§ EXERCISE OBJECTIVE
Starting with the first line of the data that follows, transcribe every line verbatim until the line containing "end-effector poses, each" has been transcribed.

§ COLLECTED DATA

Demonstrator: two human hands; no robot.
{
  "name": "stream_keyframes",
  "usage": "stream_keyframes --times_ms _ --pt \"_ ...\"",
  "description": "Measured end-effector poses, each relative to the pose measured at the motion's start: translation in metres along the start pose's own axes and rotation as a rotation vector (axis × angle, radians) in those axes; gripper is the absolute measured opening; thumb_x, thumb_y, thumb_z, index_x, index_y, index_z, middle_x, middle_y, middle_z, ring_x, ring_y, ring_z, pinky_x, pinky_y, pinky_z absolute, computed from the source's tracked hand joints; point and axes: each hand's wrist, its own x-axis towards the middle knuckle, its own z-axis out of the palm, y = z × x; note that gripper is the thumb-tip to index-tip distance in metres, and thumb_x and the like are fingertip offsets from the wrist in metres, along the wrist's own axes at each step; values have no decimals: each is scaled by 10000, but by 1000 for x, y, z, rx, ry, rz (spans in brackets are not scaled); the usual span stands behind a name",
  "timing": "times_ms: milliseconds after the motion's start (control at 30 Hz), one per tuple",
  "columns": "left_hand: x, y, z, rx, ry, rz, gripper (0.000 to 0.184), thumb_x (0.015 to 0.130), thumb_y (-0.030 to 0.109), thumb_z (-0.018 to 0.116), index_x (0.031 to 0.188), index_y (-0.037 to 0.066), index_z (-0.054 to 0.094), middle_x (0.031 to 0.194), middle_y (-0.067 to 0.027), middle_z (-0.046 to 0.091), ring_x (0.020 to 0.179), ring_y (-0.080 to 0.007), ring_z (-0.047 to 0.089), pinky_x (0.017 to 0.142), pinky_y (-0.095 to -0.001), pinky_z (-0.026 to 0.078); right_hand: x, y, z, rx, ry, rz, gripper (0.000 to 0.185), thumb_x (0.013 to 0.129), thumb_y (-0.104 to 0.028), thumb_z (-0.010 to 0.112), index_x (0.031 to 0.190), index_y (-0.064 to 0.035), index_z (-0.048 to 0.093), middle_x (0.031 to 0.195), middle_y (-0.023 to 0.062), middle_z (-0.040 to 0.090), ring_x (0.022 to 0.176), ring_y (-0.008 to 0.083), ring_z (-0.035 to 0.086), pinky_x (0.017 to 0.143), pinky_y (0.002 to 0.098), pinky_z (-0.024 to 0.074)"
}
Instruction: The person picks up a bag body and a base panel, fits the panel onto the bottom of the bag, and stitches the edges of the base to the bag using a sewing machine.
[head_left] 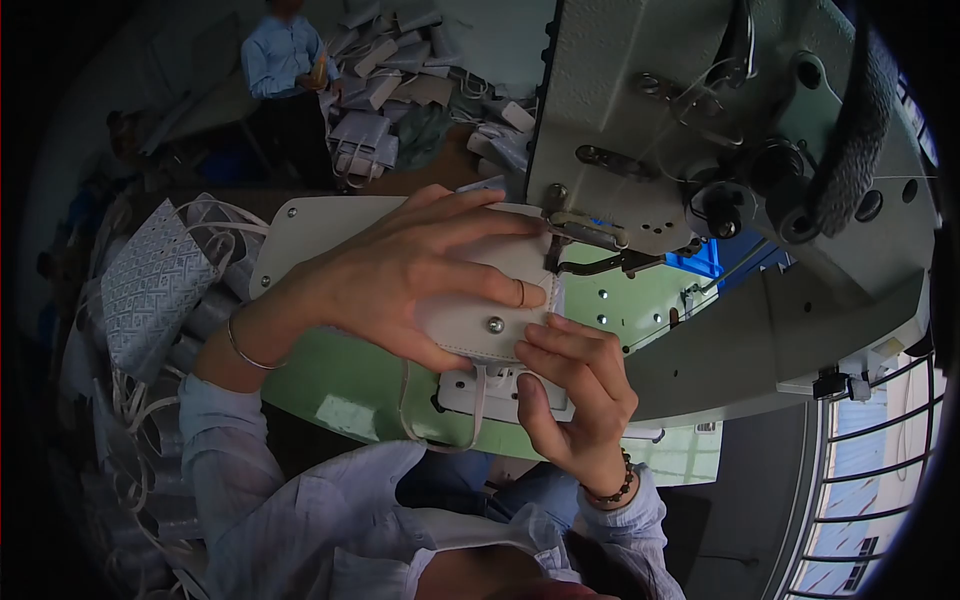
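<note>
A white leather-like bag piece (460,317) with a metal stud and a stitched edge lies under the sewing machine's needle area (553,255). My left hand (420,265) rests flat on it, fingers spread toward the presser foot and thumb at the near edge. Its palm hides part of the piece. With outstretched fingers, my right hand (580,385) touches the piece's right near edge, its thumb apart from it. A thin pale strap (479,405) hangs below. Behind my left wrist, a larger white panel (330,222) with metal studs extends to the left.
The sewing machine head (640,110) looms at upper right above a green table (350,385). Silvery patterned bags (160,285) are heaped at left. Another person (285,70) stands at the back beside a large bag pile (400,90). A barred window (870,450) is at right.
</note>
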Motion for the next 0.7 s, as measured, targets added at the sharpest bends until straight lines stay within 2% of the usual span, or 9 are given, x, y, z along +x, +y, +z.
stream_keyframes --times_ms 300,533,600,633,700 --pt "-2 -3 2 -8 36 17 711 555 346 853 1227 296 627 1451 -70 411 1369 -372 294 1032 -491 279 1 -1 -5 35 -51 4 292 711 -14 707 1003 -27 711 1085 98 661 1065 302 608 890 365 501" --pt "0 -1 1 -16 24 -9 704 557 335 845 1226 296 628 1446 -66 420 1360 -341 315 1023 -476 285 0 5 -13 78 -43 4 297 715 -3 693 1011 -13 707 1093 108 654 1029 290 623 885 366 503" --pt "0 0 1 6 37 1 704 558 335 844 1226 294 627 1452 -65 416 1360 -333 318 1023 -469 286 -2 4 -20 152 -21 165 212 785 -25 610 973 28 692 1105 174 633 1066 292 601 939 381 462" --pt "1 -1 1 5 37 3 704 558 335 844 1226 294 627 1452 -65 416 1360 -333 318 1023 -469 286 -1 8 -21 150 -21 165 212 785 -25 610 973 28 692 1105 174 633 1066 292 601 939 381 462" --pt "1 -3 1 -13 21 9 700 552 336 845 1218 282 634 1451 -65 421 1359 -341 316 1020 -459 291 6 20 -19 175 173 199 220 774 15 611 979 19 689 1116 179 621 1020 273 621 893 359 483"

§ RESPONSE TO THE TASK
Demonstrator: two human hands; no robot.
{
  "name": "stream_keyframes",
  "usage": "stream_keyframes --times_ms _ --pt \"_ ...\"",
  "description": "Measured end-effector poses, each relative to the pose measured at the motion's start: translation in metres along the start pose's own axes and rotation as a rotation vector (axis × angle, radians) in those axes; gripper is the absolute measured opening; thumb_x, thumb_y, thumb_z, index_x, index_y, index_z, middle_x, middle_y, middle_z, ring_x, ring_y, ring_z, pinky_x, pinky_y, pinky_z absolute, computed from the source's tracked hand joints; point and axes: each hand's wrist, its own x-axis towards the middle knuckle, its own z-axis out of the palm, y = z × x; note that gripper is the thumb-tip to index-tip distance in metres, and thumb_x and the like are fingertip offsets from the wrist in metres, along the wrist's own axes at each step; values have no decimals: each is scaled by 10000, but by 1000 for x, y, z, rx, ry, rz (spans in brackets are not scaled); the usual span stands behind a name",

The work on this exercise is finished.